Once you get your thyroid back under control you can expect to see stark improvement in the way your skin looks and feels. It should become smoother and more natural looking as it starts to receive the hormones it was sorely lacking.

While your thyroid may be to blame for your skin problems, it is not the only thing out there that can rob you of your beauty. There is a variety of other conditions and reasons for why your skin has the problems it does, and so if getting your thyroid back in top shape does not improve your skin, there may be other factors involved.

If that is the case you should look into other ways to get your skin looking it’s best and try to find the cause behind it. Your Skin and Thyroid are both important and critically linked, so even if your skin does not clear up at least you found out your thyroid was out of whack and fixed it.
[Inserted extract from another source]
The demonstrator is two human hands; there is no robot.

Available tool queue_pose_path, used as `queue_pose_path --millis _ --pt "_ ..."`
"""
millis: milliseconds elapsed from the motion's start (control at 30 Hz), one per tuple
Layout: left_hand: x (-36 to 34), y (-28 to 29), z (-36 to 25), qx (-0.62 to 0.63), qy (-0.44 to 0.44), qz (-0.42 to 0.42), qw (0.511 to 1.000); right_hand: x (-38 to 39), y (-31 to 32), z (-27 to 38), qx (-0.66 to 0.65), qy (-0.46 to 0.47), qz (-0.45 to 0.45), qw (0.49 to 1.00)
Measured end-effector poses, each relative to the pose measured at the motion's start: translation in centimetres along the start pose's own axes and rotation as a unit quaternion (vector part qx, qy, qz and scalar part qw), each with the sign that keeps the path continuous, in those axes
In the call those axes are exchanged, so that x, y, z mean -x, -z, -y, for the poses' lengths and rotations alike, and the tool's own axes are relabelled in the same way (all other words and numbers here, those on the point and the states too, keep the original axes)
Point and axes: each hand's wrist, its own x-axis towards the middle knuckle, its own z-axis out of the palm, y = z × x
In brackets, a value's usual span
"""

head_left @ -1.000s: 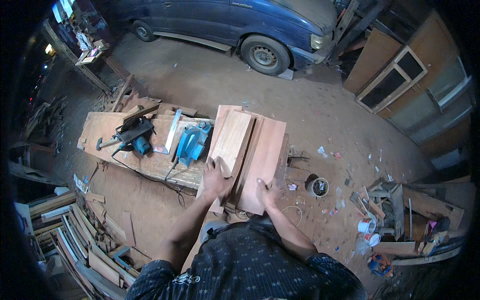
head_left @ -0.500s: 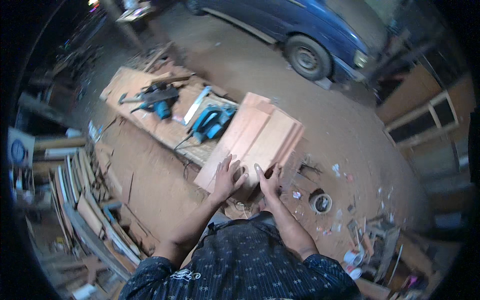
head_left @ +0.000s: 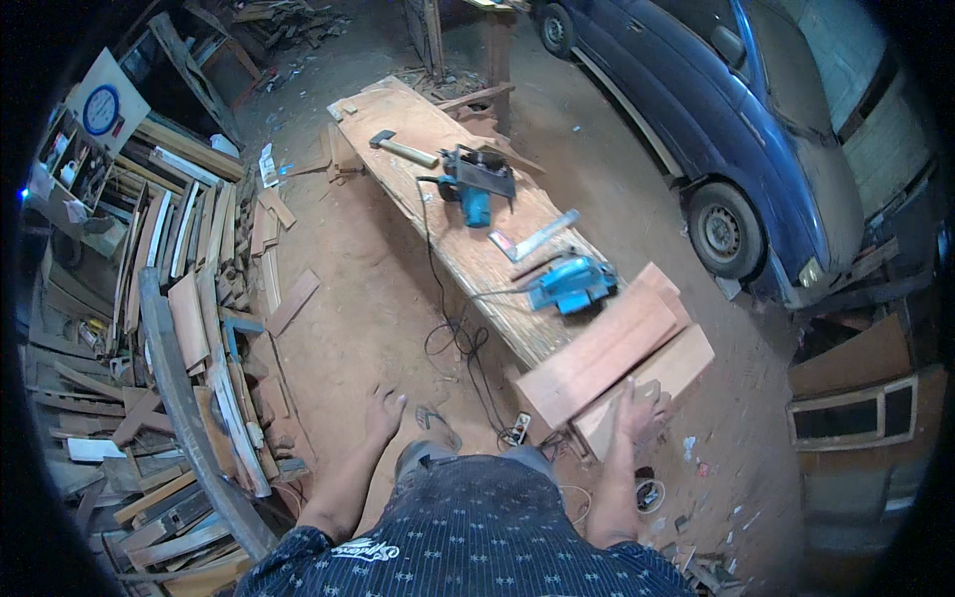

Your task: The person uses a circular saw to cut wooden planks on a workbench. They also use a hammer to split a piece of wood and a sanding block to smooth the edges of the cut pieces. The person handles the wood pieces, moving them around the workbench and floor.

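Several flat reddish-brown wooden boards (head_left: 597, 360) lie across the near end of a long workbench (head_left: 438, 204). Beside them, on the right, is a paler wooden board (head_left: 686, 350), with a dark gap between. My right hand (head_left: 645, 412) is at this board's outer edge, its thumb on the top face and its fingers bent over the side. My left hand (head_left: 384, 414) hangs over the floor, away from the bench, fingers apart and holding nothing. A blue electric planer (head_left: 575, 285) sits just beyond the boards.
Farther along the bench lie a try square (head_left: 537, 237), a blue circular saw (head_left: 477, 189) and a hammer (head_left: 403, 147). Black cords (head_left: 468, 343) trail to a socket strip (head_left: 520, 428). Stacked timber (head_left: 199, 328) fills the left; a blue vehicle (head_left: 686, 99) stands at right.
My left hand has left the boards and swung left. My right hand stays at the pale board, now parted from the others. The view has turned left, showing more of the bench.
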Motion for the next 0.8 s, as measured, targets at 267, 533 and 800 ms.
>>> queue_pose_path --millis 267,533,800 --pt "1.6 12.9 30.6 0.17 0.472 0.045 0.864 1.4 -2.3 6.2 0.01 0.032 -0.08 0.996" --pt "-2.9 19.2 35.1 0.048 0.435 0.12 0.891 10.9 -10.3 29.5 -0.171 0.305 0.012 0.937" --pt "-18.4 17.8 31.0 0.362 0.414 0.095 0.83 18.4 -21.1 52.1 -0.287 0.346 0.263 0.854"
Hormones And Thyroid-Active Or Under Active

Hormones and Thyroid are what control your metabolism and help keep your body running efficiency. If your thyroid is not operating as it should, this can lead to a host of problems. The two main issues with your thyroid are hyperthyroidism, where it is over active, and hypothyroidism, where it is under active.

While hyperthyroidism is not as common as hypothyroidism, both conditions stem from iodine. Iodine is a crucial element in thyroid function as it acts as a fuel for your thyroid gland. Hyperthyroidism is generally caused when you take in too much iodine and hypothyroidism is generally caused by not getting enough iodine.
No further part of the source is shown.